John Folly, February 2022

John Folly hung up the phone. He still thought of it in those terms, although he supposed the modern term was ended the call. He remembered the days when making a call meant telephoning the exchange.

Don’t think about that.

He brought his mind to bear on the current situation.

“Who was that my love?” his wife asked.

“Iolanthe. About—”

Linneas sipped her tea. “I gathered what it was about, just not who was calling. My hearing isn’t quite what it was, you know.” She looked up at him and he thought affectionately that her hearing might not be one hundred percent, but her mind was as clear as ever. She went on, “That’s three calls you’ve had from three different people, all about the same situation. What are you going to do, John?”

“I’m not sure it’s my place to do anything. If anyone, it’s Sixten’s place—”

Linneas got up and put her arms around him. “Darling John, if you feel concerned, it is your place to act. Six is—Six. I love him, of course, but he’s never had quite the gumption I have. If I’d taken his advice, I wouldn’t have married you.”

“I never knew about that,” John said.

 “Beloved, there’s a lot you don’t know, and most of it is things you don’t need to know. Six likes you—he always did—he just thought it was something of a misalliance.

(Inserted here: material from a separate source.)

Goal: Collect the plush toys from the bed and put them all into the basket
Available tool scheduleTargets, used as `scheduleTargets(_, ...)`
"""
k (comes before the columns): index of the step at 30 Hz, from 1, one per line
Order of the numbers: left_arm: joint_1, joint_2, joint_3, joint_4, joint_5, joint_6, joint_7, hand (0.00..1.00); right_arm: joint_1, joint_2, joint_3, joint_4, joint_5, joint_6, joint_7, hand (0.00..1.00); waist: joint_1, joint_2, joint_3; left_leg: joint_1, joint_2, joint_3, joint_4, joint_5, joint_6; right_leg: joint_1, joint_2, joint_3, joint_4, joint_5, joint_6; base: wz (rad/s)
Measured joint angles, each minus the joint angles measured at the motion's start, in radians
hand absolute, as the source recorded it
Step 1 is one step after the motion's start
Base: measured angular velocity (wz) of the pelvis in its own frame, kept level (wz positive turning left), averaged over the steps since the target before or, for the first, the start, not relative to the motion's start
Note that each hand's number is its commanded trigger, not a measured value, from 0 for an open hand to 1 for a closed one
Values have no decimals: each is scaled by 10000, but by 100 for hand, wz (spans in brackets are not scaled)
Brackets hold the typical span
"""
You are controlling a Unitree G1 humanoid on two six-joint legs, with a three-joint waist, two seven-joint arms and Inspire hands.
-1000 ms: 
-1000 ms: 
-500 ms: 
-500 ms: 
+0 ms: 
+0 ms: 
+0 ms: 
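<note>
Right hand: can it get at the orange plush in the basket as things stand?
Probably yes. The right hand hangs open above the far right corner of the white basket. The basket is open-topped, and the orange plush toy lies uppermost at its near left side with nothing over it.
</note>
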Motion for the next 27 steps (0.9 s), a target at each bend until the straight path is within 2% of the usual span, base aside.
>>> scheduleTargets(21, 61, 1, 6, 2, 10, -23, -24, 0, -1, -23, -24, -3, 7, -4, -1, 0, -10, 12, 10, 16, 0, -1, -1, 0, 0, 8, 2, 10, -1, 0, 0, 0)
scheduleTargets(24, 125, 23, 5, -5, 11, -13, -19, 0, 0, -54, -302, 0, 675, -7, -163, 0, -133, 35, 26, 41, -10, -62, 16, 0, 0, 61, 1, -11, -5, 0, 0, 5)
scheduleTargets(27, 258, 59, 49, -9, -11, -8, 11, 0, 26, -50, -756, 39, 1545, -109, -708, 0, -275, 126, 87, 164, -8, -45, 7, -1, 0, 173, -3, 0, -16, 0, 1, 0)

The age difference, you see.”

John said, “I can see his point. But he’s never been less than cordial to me.”

“I’d have disowned him in a heartbeat if he had been.” Linneas leaned her head against John’s chest, and he tried not to feel the fragility of her shoulders. Some women ran to plumpness in their eighties. Linneas was not one of them.

“I’m so glad Six’s family, as well as our own, will always have you to care for them,” she said.

“I don’t care for them,” he said. 

And it won’t be for always, exactly.

“You care about them,” she said gently. “Six does, too, but not in the same way you do. Neither is he placed to be there for them, the way you have been and will be.”

John kissed his wife’s head. “I love you, so much, Linneas. You’re a good deal wiser than I am.”

She scoffed gently, disengaging herself from his arms. Then she said, “I repeat, what are you going to do?”

“You know what I might do.”

Linneas grinned—the same merry crinkle to her eyes that he’d loved for sixty-three years. She made a grand gesture. “Release the Paladins!”

Anemone Rose, February 14th, 2022

Anemone Rose leaned her elbows on the industrial-sized stone sink in the back room of Vouch-Safe Roses.

She thought she should be sobbing, awash with tears and running through the paper towel as if there were no tomorrow.

Instead, she was just so…mad.

She was mad at Kyle for wasting her time and energy over the past year. She was mad at everyone who had suggested he was a bad bet without trying hard enough to convince her. She was mad at herself, for buying into her own industry hype.

Engagement celebration on St Valentine’s Day. You have got to be joking.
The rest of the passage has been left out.